Ils s'appellent Blackstone, Fortress, Cerberus ou Terra Firma et s'affirment comme des prédateurs à l'appétit insatiable sur le marché immobilier allemand. Ces fonds d'investissement anglo-saxons multiplient les achats à coups de milliards et ne comptent pas s'arrêter là.

Prochaine victime annoncée, la Nileg. La banque publique NordLB veut vendre au premier semestre cette filiale immobilière, gérant 30.000 appartements et évaluée à plus d'un milliard d'euros. Le fonds américain Fortress parle déjà de faire une offre.
Autre proie possible, le portefeuille immobilier du groupe de distribution en crise KarstadtQuelle, évalué à 2,8 mds EUR et sur lequel lorgne au moins un autre américain, Blackstone.
Mais le morceau de choix, c'est Viterra, que le groupe d'énergie EON doit bientôt mettre en vente. Le premier propriétaire privé du pays, lourd d'un portefeuille de plus de 150.000 appartements, pèse selon les sources entre 3 et 6 mds EUR.

De quoi aiguiser les appétits, d'autant que si EON n'écarte pas une mise en Bourse, celle-ci reste aléatoire vu la lenteur du redémarrage du marché boursier primaire en Allemagne.Fortress a qualifié les actifs de Viterra de "très intéressants".
Terra Firma, véhicule financier de l'homme d'affaires britannique Guy Hands, laisse aussi pointer son intérêt.
La presse suspecte encore Cerberus, société de participations américaine, ou Whitehall, fonds immobilier de la banque d'affaires américaine Goldman Sachs.

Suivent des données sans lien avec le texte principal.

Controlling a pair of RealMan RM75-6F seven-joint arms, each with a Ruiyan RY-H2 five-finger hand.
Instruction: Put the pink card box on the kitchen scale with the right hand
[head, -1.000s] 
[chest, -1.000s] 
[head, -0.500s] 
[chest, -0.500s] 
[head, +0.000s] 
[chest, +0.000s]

Les fonds anglo-saxons sont actifs aussi dans d'autres pays. Témoin la polémique en France sur leurs rachats d'immeubles entiers dans les grandes villes en vue de reventes à la découpe avec force plus-values.
Mais l'accélération est particulièrement nette en Allemagne. 2004 y a vu une pluie d'annonces de transactions, dépassant plusieurs fois le milliard d'euros.

L'offensive touche jusqu'au marché des créances douteuses. L'américain Lone Star a racheté 3,6 mds EUR de crédits immobiliers à une filiale de HypoVereinsbank en 2004 et vise désormais un portefeuille de 15 mds EUR que la banque vient d'annoncer vouloir céder.

Le secteur est pourtant morose depuis la réunification du pays en 1990: les loyers baissent, les locaux restent vides. Mais du coup, il est sous-évalué comparé à d'autres pays européens, France, Espagne ou Irlande, où les économistes commencent à craindre une bulle immobilière.
Une bonne affaire pour les fonds, surtout qu'en cas de reprise, la revente aux locataires offre des perspectives intéressantes dans un pays où seulement 2 ménages sur 5 possèdent leur logement, selon l'Office des statistiques, à comparer avec 2 sur 3 aux Etats-Unis.

La tâche est facilitée par la déprime économique. L'Etat et les collectivités locales privatisent pour renflouer leurs caisses vides. Fortress a ainsi racheté l'été dernier 80.000 appartements à la caisse de retraite publique BfA pour 3,7 mds EUR, reprise de dette incluse.
Les entreprises aussi se délestent pour redresser leurs bilans. ThyssenKrupp a cédé pour 2,1 mds EUR de logements ouvriers à la banque américaine Morgan Stanley alliée au groupe immobilier allemand Corpus. Le conglomérat a fait un trait sur l'époque du patronat paternaliste, mais réduit sa dette et amélioré sa notation financière.

La soudaine montée en puissance des fonds étrangers en Allemagne, qui, outre l'immobilier, s'étend aux participations industrielles, reflète par ailleurs le délitement des liens croisés entre entreprises et banques nationales qui ont longtemps verrouillé l'économie.
"L'Allemagne se rattrape simplement et remonte vers la moyenne européenne", relevait lundi dans une interview Johannes Huth, responsable des activités européennes du fonds américain KKR.